▶ [Dataset excerpt]:
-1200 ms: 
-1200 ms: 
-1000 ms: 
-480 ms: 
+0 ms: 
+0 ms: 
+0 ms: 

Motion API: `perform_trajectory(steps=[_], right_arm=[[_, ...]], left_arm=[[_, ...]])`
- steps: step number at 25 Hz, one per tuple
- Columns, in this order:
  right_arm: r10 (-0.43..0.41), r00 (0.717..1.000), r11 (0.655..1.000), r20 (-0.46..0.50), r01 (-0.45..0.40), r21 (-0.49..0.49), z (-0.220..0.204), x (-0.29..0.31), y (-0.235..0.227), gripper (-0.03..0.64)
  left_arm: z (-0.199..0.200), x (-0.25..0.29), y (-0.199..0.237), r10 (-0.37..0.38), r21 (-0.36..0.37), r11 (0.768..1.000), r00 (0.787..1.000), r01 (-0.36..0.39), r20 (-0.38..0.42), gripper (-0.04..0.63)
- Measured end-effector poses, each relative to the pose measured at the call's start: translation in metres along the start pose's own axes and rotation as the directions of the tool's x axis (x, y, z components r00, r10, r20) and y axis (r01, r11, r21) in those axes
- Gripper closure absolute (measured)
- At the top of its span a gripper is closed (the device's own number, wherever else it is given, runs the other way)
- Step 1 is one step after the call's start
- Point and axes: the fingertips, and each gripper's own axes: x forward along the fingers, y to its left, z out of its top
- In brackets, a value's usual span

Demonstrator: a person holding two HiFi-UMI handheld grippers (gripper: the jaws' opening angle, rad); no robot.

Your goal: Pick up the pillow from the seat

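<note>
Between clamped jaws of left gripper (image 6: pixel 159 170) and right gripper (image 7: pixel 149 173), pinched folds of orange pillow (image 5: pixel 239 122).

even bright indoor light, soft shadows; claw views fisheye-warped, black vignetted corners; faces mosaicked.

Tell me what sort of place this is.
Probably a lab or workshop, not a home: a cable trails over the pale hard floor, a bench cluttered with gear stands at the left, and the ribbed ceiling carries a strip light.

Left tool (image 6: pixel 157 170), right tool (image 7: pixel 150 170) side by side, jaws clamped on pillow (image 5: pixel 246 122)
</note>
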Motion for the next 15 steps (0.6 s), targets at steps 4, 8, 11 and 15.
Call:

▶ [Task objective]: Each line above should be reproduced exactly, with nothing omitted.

▶ [Reply to the exercise]:
-1200 ms: 
-1200 ms: 
-1000 ms: 
-480 ms: 
+0 ms: 
+0 ms: 
+0 ms: 

Motion API: `perform_trajectory(steps=[_], right_arm=[[_, ...]], left_arm=[[_, ...]])`
- steps: step number at 25 Hz, one per tuple
- Columns, in this order:
  right_arm: r10 (-0.43..0.41), r00 (0.717..1.000), r11 (0.655..1.000), r20 (-0.46..0.50), r01 (-0.45..0.40), r21 (-0.49..0.49), z (-0.220..0.204), x (-0.29..0.31), y (-0.235..0.227), gripper (-0.03..0.64)
  left_arm: z (-0.199..0.200), x (-0.25..0.29), y (-0.199..0.237), r10 (-0.37..0.38), r21 (-0.36..0.37), r11 (0.768..1.000), r00 (0.787..1.000), r01 (-0.36..0.39), r20 (-0.38..0.42), gripper (-0.04..0.63)
- Measured end-effector poses, each relative to the pose measured at the call's start: translation in metres along the start pose's own axes and rotation as the directions of the tool's x axis (x, y, z components r00, r10, r20) and y axis (r01, r11, r21) in those axes
- Gripper closure absolute (measured)
- At the top of its span a gripper is closed (the device's own number, wherever else it is given, runs the other way)
- Step 1 is one step after the call's start
- Point and axes: the fingertips, and each gripper's own axes: x forward along the fingers, y to its left, z out of its top
- In brackets, a value's usual span

Demonstrator: a person holding two HiFi-UMI handheld grippers (gripper: the jaws' opening angle, rad); no robot.

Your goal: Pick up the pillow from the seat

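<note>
Between clamped jaws of left gripper (image 6: pixel 159 170) and right gripper (image 7: pixel 149 173), pinched folds of orange pillow (image 5: pixel 239 122).

even bright indoor light, soft shadows; claw views fisheye-warped, black vignetted corners; faces mosaicked.

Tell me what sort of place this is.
Probably a lab or workshop, not a home: a cable trails over the pale hard floor, a bench cluttered with gear stands at the left, and the ribbed ceiling carries a strip light.

Left tool (image 6: pixel 157 170), right tool (image 7: pixel 150 170) side by side, jaws clamped on pillow (image 5: pixel 246 122)
</note>
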Motion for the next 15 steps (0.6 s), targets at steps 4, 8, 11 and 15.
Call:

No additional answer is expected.